Kedua, lanjut Wahyudi, terkait Pasal 3 dalam RUU tersebut. Wahyudi mengatakan, ketertiban dan Kepastian Hukum menjadi salah satu pilar utama dalam penanganan konflik, namun RUU ini justru melupakan pentingnya mekanisme penegakan hukum di dalam penyelesaian konflik. "Padahal seperti dicatat Elsam, problem utama berlarut-larutnya konflik adalah sebagai akibat ketiadaan mekanisme hukum yang fair dan adil," ujarnya.
Ketiga, terkait Pasal 6 yang tidak memberikan penjelasan detil dan terperinci mengenai batasan-batasan masalah yang dapat menjadi pemicu konflik sosial. "Setiap hal bisa dianggap sumber konflik mulai dari politik, agama, tanpa ada rumusan yang jelas.
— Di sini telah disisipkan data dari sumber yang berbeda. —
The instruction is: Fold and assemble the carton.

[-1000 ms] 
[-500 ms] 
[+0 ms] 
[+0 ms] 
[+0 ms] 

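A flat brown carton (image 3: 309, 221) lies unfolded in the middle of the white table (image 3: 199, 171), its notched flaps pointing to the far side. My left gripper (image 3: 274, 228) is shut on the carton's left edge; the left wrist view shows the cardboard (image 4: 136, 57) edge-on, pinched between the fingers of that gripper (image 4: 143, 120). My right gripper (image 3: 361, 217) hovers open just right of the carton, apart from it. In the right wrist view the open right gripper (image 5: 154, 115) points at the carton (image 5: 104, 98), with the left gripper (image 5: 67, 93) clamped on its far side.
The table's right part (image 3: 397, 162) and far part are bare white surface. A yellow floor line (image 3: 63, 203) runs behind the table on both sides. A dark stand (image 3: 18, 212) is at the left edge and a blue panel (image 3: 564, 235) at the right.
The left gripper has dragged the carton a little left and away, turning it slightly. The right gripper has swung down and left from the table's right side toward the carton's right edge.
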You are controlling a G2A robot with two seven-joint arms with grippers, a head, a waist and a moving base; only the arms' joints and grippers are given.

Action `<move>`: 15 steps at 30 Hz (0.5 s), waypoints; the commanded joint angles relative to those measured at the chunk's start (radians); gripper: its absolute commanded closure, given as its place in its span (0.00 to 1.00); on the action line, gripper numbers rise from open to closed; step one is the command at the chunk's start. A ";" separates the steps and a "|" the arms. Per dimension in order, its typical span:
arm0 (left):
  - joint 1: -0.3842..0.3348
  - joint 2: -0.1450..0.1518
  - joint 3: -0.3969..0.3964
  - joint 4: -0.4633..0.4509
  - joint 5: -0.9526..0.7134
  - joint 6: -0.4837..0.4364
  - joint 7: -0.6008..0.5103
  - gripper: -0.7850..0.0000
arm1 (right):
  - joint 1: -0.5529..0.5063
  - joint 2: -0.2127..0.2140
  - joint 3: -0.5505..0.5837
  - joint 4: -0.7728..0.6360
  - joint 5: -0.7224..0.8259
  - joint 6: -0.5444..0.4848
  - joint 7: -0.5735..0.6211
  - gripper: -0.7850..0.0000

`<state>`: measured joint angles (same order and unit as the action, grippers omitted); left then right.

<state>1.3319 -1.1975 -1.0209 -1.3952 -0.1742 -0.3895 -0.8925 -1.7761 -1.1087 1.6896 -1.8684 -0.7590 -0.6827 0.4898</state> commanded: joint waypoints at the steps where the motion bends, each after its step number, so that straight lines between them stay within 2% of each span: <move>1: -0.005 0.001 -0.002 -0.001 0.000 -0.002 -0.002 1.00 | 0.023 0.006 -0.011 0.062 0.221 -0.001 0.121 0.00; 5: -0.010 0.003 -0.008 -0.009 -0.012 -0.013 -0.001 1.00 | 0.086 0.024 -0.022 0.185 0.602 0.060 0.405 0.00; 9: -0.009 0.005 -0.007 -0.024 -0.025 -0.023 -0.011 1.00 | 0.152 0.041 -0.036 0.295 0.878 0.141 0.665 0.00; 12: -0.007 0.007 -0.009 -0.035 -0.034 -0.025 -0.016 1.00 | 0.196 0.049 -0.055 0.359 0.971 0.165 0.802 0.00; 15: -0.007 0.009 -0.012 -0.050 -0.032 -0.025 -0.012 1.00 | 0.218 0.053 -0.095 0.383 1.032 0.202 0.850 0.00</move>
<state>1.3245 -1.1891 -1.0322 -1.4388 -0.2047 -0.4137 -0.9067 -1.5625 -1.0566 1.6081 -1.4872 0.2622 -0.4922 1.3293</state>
Tidak ada batas-batas apa yang dianggap sumber konflik sosial, demo kemudian bisa direpresikan dengan kekuatan militer," paparnya.
Hal tersebut, lanjut Wahyudi, tidak sejalan dengan Pasal 5 huruf (f) UU No. 12 Tahun 2011 tentang Pembentukan Peraturan Perundang-undangan, yang menghendaki adanya kejelasan rumusan di dalam suatu peraturan perundang-undangan.
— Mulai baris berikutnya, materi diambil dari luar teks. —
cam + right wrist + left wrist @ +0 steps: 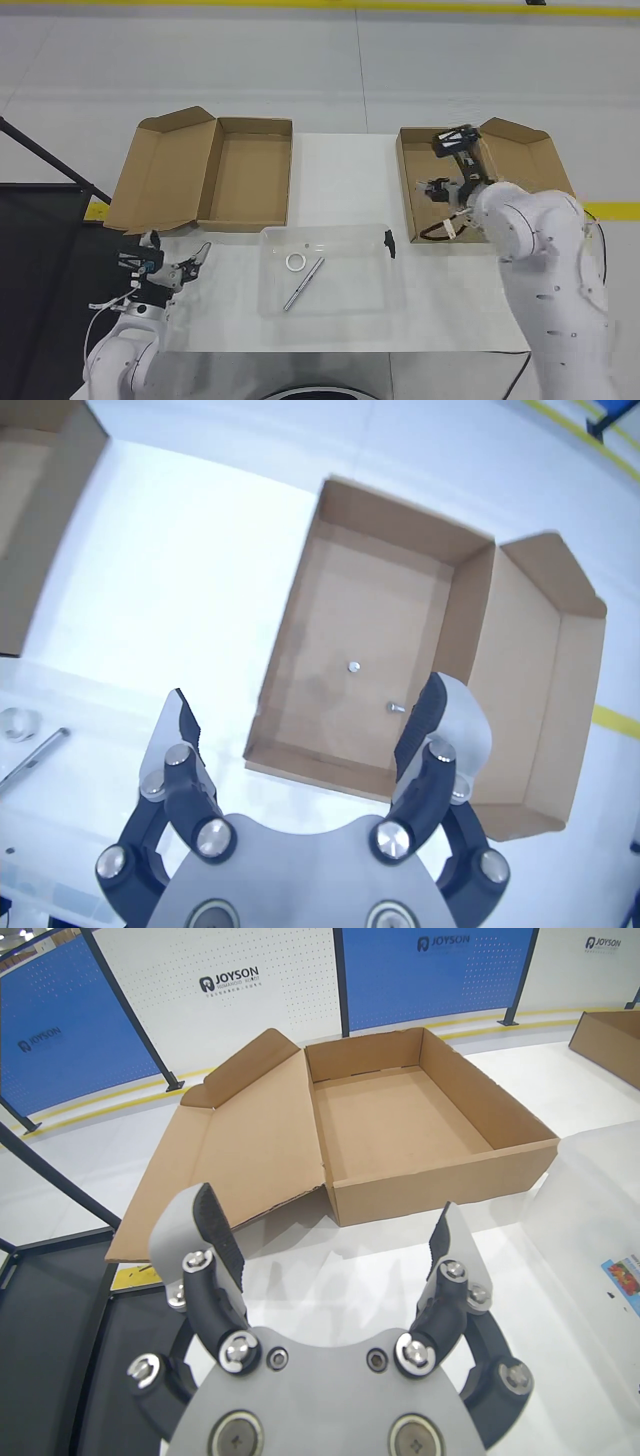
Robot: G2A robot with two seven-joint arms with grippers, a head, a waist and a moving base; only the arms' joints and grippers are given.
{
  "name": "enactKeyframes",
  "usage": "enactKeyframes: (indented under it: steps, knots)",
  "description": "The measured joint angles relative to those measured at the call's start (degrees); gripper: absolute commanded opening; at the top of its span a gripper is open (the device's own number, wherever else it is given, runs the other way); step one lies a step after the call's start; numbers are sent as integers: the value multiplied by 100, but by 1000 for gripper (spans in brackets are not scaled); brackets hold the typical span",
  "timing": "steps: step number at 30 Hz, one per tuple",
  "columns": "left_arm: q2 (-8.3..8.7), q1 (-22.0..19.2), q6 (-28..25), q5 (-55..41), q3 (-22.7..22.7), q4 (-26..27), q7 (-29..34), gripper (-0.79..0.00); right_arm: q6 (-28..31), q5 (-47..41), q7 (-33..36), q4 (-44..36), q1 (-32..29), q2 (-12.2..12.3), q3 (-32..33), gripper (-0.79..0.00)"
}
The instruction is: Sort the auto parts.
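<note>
Right box [360, 600] holds two bolts [354, 666]; clear tray [355, 285] — ring [295, 262], rod [303, 284] remaining; left gripper [326, 1198], right gripper [307, 692] — both spread, empty.

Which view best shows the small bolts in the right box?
Right wrist view: both bolts lie plain on the box floor. Top view: the arm covers them. Left wrist view: just the box's wall.
</note>
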State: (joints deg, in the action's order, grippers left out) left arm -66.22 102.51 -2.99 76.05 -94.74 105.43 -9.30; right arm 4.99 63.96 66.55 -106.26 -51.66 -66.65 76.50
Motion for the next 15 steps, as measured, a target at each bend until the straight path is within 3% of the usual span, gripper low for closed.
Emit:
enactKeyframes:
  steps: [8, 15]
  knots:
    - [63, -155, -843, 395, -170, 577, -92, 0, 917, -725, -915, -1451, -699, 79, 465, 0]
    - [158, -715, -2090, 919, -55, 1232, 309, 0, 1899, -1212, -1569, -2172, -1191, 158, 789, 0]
Keempat, terkait Pasal 13 dalam RUU PKS tersebut. Berdasarkan pasal itu, katanya, tidak ada kejelasan mekanisme hukum yang digunakan dalam penetapan status konflik. "Apakah masih menggunakan mekanisme tertib sipil atau sudah menggunakan status darurat sipil?" ujarnya.
Mekanisme hukum dalam penetapan status konflik tersebut dinilai penting karena akan menentukan kewenangan masing-masing pemilik otoritas, baik sipil maupun militer. Kelima, terkait Pasal 17 yang memunculkan istilah "Forum Koordinasi Pimpinan Daerah" yang tidak pernah dijelaskan pengertianna pada bagian awal undang-undang tersebut. Dikhawatirkan, forum itu sifatnya sama dengan Muspida pada zaman orde baru, yang keberadaannya tidak lagi diakui.
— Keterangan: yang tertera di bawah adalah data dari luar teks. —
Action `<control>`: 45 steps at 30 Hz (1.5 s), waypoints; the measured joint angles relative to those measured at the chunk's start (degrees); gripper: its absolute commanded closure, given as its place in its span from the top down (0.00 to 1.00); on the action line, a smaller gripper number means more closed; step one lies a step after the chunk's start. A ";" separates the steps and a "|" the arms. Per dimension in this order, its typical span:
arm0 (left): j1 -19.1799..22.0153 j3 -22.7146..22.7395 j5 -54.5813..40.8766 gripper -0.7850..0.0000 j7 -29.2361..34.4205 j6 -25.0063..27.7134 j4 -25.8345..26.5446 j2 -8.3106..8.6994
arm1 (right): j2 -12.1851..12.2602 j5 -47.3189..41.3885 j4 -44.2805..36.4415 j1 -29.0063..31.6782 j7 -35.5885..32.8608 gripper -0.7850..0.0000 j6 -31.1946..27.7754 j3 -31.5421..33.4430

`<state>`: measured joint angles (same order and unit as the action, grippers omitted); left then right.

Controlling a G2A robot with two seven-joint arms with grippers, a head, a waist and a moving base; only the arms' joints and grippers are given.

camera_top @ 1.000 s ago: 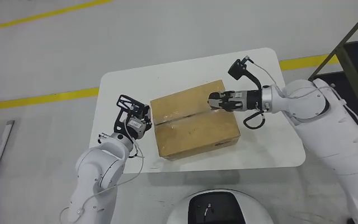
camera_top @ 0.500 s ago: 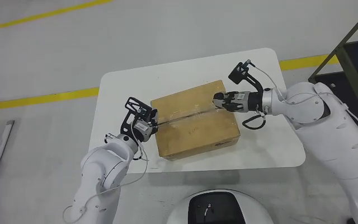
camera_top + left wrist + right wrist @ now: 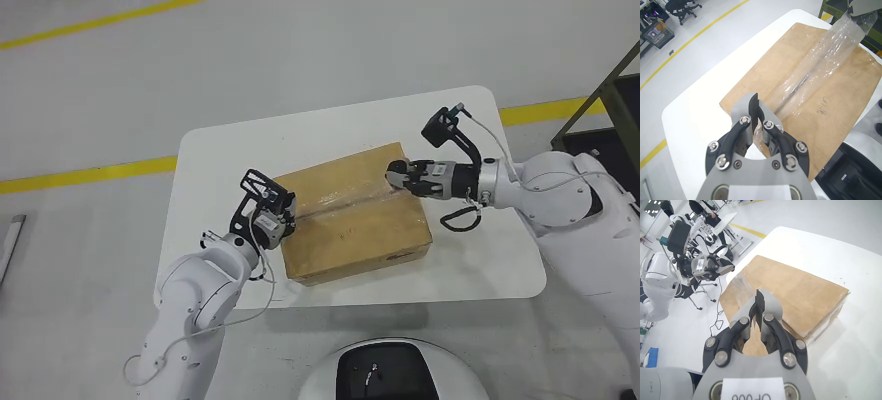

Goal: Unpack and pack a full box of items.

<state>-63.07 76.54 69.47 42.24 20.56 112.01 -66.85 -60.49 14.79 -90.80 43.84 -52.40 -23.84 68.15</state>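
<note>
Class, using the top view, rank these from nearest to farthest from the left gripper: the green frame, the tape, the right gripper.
1. tape: along the seam of the box, starting beside the left gripper.
2. right gripper: at the box's far end.
3. green frame: farther still, at the view's right edge.

Robotics lab or test hall, not a home. Glossy pale floor (image 3: 300, 70) with yellow lane lines (image 3: 90, 174) like a factory bay. White rounded tabletop (image 3: 300, 140) as the work station. Around it: black office chair (image 3: 680, 8), computer case with lit fans (image 3: 654, 34), green metal rack (image 3: 826, 7), other white robots (image 3: 703, 238) by a white desk (image 3: 725, 221), blue crate (image 3: 652, 354).
</note>
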 measured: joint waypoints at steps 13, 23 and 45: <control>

Keenam, terkait Pasal 27 yang mengatur pembebasan sipil. Menurutnya, pembatasan dalam bentuk apapun, termasuk pembatasan kebebasan sipil, khususnya kebebasan untuk bergerak haruslah sejalan dengan prinsip-prinsip pembatasan hak asasi manusia. Artinya, pembatasan hak asasi tidak boleh dilakukan oleh otoritas yang tidak berwenang, tanpa adanya suatu keputusan dan aturan yang legal.